Made with oats, millet, quinoa, and amaranth (plus cashews, pecans, sunflower seeds, and a good hit of cinnamon), this granola packs flavor, crunch and nutrition. Look for the grains in the bulk foods section of a natural foods store.
TIME: 20 minutes active time
MAKES: About 15 loose cups granola
1 (18-ounce) container old fashioned oats
1 cup cashews, roughly chopped
1 cup pecans, roughly chopped
1 cup sunflower seeds, roughly chopped
1/3 cup millet
1/3 cup red quinoa
1/3 cup amaranth
2 teaspoons ground cinnamon
1/2 cup (packed) brown sugar
1 cup honey
1 cup canola oil
Preheat the oven to 350 degrees. Line two baking sheets with parchment paper or silicon baking mats, and set aside.

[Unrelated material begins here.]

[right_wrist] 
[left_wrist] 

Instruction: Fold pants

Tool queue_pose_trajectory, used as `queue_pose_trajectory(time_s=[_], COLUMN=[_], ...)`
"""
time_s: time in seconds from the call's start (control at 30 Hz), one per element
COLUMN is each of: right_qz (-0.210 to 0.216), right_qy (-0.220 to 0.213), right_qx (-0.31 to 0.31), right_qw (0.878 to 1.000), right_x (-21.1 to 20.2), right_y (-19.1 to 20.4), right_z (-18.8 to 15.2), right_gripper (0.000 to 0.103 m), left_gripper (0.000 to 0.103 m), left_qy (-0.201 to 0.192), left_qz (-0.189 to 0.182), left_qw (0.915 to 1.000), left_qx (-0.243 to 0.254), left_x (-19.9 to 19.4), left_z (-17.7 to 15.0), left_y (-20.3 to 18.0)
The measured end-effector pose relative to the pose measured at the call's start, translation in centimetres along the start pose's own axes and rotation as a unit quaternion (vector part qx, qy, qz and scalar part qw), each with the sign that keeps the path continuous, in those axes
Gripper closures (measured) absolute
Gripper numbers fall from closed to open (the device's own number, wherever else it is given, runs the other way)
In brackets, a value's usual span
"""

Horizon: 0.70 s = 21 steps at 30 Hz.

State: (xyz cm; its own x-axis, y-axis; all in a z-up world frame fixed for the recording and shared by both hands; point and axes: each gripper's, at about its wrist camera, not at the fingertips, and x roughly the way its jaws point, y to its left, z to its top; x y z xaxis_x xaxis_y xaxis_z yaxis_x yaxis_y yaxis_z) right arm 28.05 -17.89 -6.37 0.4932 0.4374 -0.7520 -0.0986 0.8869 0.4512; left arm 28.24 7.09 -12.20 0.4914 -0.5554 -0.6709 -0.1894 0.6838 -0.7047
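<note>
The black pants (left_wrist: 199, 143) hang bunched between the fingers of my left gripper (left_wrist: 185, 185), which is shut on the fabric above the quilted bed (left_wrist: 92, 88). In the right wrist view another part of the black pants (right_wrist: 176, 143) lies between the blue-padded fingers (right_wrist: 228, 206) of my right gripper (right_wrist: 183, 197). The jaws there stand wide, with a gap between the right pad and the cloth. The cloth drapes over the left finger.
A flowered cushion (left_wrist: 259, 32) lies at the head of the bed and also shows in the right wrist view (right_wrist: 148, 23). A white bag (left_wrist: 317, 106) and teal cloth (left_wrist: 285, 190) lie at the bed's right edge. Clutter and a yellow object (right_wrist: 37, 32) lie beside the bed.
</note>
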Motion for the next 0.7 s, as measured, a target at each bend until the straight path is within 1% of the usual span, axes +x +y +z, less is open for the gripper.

Combine the dry ingredients in a large mixing bowl. Add the honey and canola oil (the honey is easier to mix in if you soften it in the microwave for about 45 seconds first), and mix until thoroughly combined.
Divide the granola between the two baking sheets, spreading it into an even layer on each sheet, and bake for 30 to 35 minutes, stirring the granola and rotating sheets top to bottom and back to front halfway through. The granola is done when it’s uniformly deep golden brown.
Let the granola cool to room temperature on the baking sheets. Break apart and store in an airtight container.